Now he approaches the end of the long journey back, the full circle from those high French summer days when, after an erratic start - he was sent off for fouling a Saudi Arabian - in response, some suggested, to a slur against his Nomadic Muslim ancestors, the Kabyles - he strode brilliantly into the heart of the French nation. Well, into most French hearts. Jean-Marie Le Pen, the leader of France's far-right party, said it was a bad day for the nation when an immigrant seized the glory of the Republic. Here tonight, Le Pen's old nightmare is back with astonishing force. For the rest of us, a fabulous dream continues to unfold.
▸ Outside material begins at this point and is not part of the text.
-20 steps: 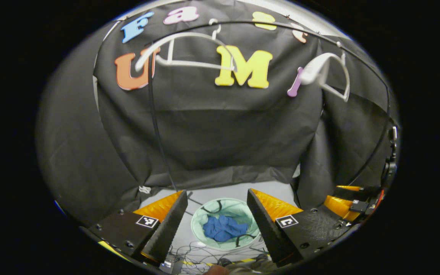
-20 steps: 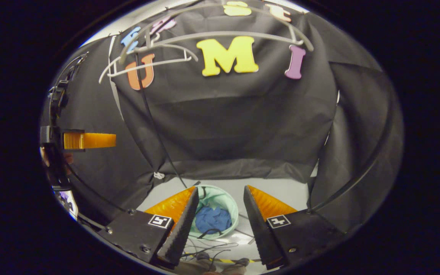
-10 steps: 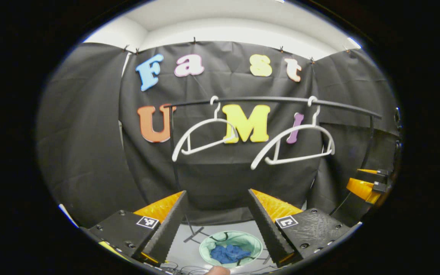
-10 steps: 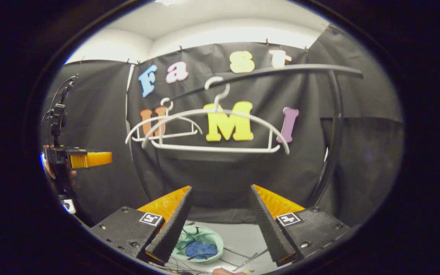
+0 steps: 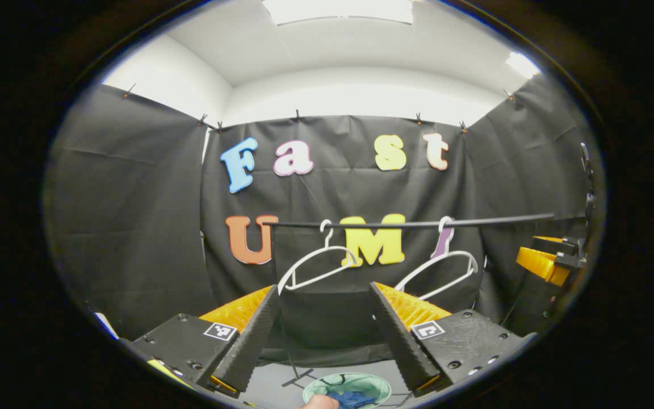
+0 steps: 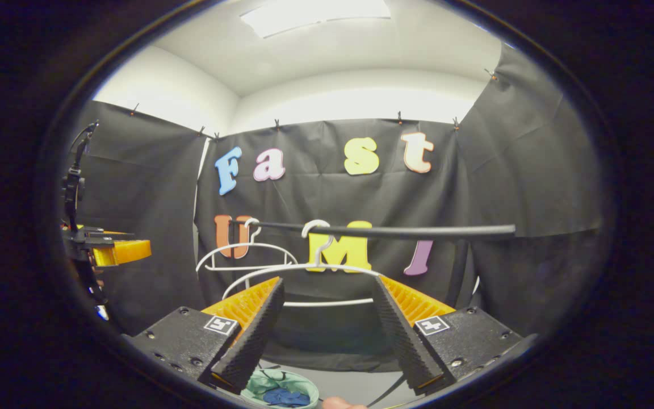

And now, the end is near... How other football legends bowed out
PELE
Age (at retirement): 36
Club: New York Cosmos
In front of 35,000 at Portland's Civic Stadium, Pele's career ended on a high as he helped the New York Cosmos defeat the Seattle Sounders 2-1 to win the North American Soccer League Championship. In his three years in America, Pele transformed the poor image and low popularity of the NASL.
FERENC PUSKAS
Age: 39
Club: Real Madrid
Sandwiched around Puskas' final league appearance against Seville on 21 November 1966 were his final European Cup ties against Kilmarnock. Despite scoring five of Madrid's seven goals in the previous round against Feyenoord, he was unable to add any more in the 7-3 aggregate win over Kilmarnock.
JOHAN CRUYFF
Age: 37
Club: Feyenoord
In 1983, having been freed by Ajax, Cruyff did the unthinkable and joined arch-rivals Feyenoord. Driven by anger at his former club, he played 33 of 34 league games and led Feyenoord to the double. His final league appearance was a 2-1 win against PEC Zwolle on 13 May 1984.
GEORGE BEST
Age: 37
Club: Tobermore United
Following spells at AFC Bournemouth and Brisbane Lions, Best's final competitive match was in February 1984 for Tobermore United, his only career appearance for a Northern Irish team. 3,500 people packed Fort William Park to see Ballymena United beat Best's side 7-0 in the Irish Cup.
DIEGO MARADONA
Age: 36
Club: Boca Juniors
Having left the 1994 World Cup following a drugs scandal, Maradona joined Boca Juniors and played 29 games, scoring seven goals in the process. His last game was against rivals River Plate on 25 October 1997, a game which Boca won 2-1.
BOBBY CHARLTON
Age: 37
Club: Preston North End
Following his exit from international football after the 1970 World Cup in Mexico, he played two more seasons for Manchester United before moving to Preston North End at the end of the 1973-74 season. However, he was forced to come out of retirement and became player/manager for the 1974-75 season. He played 38 games and scored eight goals for The Lilywhites, his last appearance coming in a 3-1 defeat to Charlton at The Valley on 29 April 1975.
ALFREDO DI STEFANO
Age: 40
Club: RCD Espanyol
After a glittering career at Real Madrid in which he was twice crowned European Footballer of the Year, Di Stefano saw out his playing days at Barcelona-based RCD Espanyol. His final professional appearance on 3 April 1966 saw them beaten 2-0 by eventual champions Atletico Madrid.
FRANZ BECKENBAUER
Age: 37
Club: New York Cosmos
In 1983, after a spell with Hamburg, Beckenbauer returned for a second spell with the New York Cosmos - he had previously played there between 1977 and 1980.
The German legend's playing career ended in something of a whimper, as the Cosmos crashed out of the end-of-season play-offs, losing 1-0 in a supposedly routine first-round fixture against Montreal Manic.